4.2. Mean Residual Life#
One of the most popular techniques to select the threshold when performing POT is a graphical method called Mean Residual Life (MRL) plot[1]. MRL plot presents in the x-axis different values of \(th\) and, in the y-axis, the mean excess for that value of the \(th\). The range of appropriate threshold would be that where the mean excesses follows a linear trend.
We have computed the MRL plot for our \(Hs\) data and we can see that there is a linear trend from \(H_s \approx 2m\) up to \(H_s \approx 3.5m\). Therefore, our selection of \(th=2.5m\) is appropriate according to the MRL plot. Note that this method is graphical, so it includes a bit of subjectivity.
But what is this based on?#
Let \(Y = [X-th|X>th]\) be the excesses above a threshold \(th\).
Let also \(Y\) be Generalized Pareto (GPD) distributed.

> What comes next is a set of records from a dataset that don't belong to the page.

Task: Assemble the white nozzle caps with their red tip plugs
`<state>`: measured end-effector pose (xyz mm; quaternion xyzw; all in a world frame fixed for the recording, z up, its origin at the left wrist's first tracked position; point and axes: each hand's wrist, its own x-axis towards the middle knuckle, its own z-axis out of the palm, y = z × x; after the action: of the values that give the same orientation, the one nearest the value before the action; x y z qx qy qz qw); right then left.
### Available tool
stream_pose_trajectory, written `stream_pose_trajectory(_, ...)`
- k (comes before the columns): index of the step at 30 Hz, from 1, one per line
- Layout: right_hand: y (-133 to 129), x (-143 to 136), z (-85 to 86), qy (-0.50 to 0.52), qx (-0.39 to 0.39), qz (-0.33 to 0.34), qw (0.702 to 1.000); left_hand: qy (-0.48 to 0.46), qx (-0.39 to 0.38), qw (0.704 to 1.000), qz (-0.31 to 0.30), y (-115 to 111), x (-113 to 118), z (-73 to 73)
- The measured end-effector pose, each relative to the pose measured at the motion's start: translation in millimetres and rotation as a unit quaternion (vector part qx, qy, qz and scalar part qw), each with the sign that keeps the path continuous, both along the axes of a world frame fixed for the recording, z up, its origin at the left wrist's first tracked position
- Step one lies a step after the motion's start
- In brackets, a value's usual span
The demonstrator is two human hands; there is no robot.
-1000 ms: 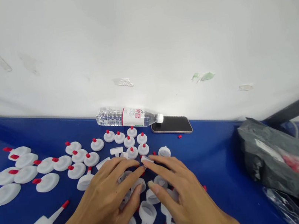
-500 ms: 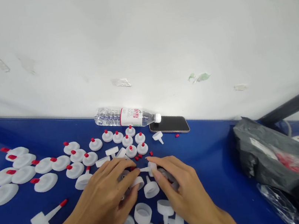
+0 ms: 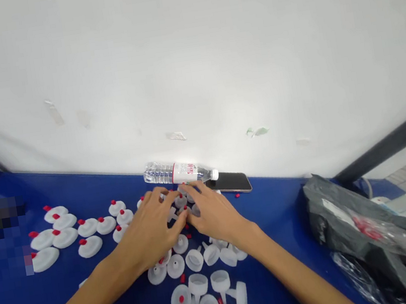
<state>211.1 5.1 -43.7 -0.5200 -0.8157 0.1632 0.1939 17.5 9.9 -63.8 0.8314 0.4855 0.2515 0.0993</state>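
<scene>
Clearly, against a second earlier, both my hands had gone farther up the blue counter [image 3: 285, 221], from the loose pile to the rows by the bottle [image 3: 179, 172] and phone [image 3: 232, 182]. The black bag [image 3: 354, 221] lay well apart at right. My left hand [image 3: 153, 230] and right hand [image 3: 212, 214] met fingertip to fingertip over the capped nozzles [image 3: 180, 201]; I couldn't tell either grip's closure. Uncapped nozzles [image 3: 194, 260] lay nearer me, so the work had shifted to the row.
</scene>
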Motion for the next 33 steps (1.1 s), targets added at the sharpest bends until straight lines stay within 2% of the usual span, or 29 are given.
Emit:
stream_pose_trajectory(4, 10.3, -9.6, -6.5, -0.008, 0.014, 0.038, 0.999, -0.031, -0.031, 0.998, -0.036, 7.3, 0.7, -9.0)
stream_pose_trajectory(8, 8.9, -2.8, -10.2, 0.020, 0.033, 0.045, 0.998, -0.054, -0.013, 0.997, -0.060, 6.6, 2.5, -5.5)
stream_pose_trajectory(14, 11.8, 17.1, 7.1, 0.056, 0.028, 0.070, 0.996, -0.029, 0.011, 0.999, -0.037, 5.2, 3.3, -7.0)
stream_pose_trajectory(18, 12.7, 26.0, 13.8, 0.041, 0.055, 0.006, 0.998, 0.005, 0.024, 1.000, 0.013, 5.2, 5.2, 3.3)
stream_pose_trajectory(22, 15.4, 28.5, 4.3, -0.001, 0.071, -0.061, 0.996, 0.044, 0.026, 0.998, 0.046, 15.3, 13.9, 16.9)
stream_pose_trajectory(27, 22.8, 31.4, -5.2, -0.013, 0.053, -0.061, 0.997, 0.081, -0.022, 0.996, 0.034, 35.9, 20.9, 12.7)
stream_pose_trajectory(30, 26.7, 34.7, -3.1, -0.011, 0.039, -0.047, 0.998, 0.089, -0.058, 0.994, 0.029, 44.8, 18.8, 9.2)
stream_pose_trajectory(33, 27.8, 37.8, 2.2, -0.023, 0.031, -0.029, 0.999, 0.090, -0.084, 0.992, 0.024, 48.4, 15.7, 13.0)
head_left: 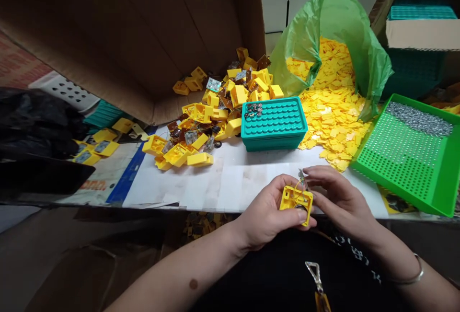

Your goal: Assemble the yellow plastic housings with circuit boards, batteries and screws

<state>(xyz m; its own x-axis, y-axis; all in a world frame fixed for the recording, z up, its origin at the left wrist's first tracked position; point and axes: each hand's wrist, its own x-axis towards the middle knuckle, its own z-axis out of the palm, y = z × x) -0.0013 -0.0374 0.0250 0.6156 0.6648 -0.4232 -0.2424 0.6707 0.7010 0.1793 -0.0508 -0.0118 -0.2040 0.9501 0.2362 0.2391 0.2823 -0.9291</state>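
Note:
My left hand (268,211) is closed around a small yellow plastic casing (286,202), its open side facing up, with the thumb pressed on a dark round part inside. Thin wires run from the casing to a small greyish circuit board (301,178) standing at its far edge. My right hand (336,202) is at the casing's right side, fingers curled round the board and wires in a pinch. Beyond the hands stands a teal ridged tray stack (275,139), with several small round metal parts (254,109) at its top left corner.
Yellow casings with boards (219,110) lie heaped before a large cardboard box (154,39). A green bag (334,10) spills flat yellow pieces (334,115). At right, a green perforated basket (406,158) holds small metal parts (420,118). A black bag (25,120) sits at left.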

Thus, for every value of \(th^*\geq th\), the excesses \(Y^*= [X-th^*|X>th^*]\) are also GPD distributed with the same shape parameter, \(\xi\), a scale parameter \(\sigma_{th^*}=\sigma_{th}+\xi(th^*-th)\) and a mean value
\( \overline{Y}(th^*) = E[X-th^*|X>th^*] = \frac{\sigma_{th^*}}{1-\xi} \) [2]
Introducing \(\sigma_{th^*}\) into the previous expression, we obtain
\( \overline{Y}(th^*)=\frac{\sigma_{th}+\xi(th^*-th)}{1-\xi}=Ath^*+B \)
being thus \(A=\frac{\xi}{1-\xi}\) and \(B=\frac{\sigma_{th}-\xi th}{1-\xi}\) the slope and intercept of a linear relationship. This means that a linear relationship exists between the mean excesses and the threshold selected when assuming a GPD. Therefore, if we plot the mean excess as function of the threshold, those parts of the plot where a linear relationship is observed are those where it is feasible to apply a GPD.
Let’s code it!#
In order to exemplify how to actually implement MRL plot, pseudo code is presented.
read observations
#define parameters
dl = 48 #in hours
range_thresholds = linspace(min, max, step)
for i in length(range_thresholds):
excesses = find_peaks(observations, threshold = th[i], distance = dl) - th[i]
mean_excesses[i] = mean(excesses)
plot(x = range_threshold, y = mean_excesses)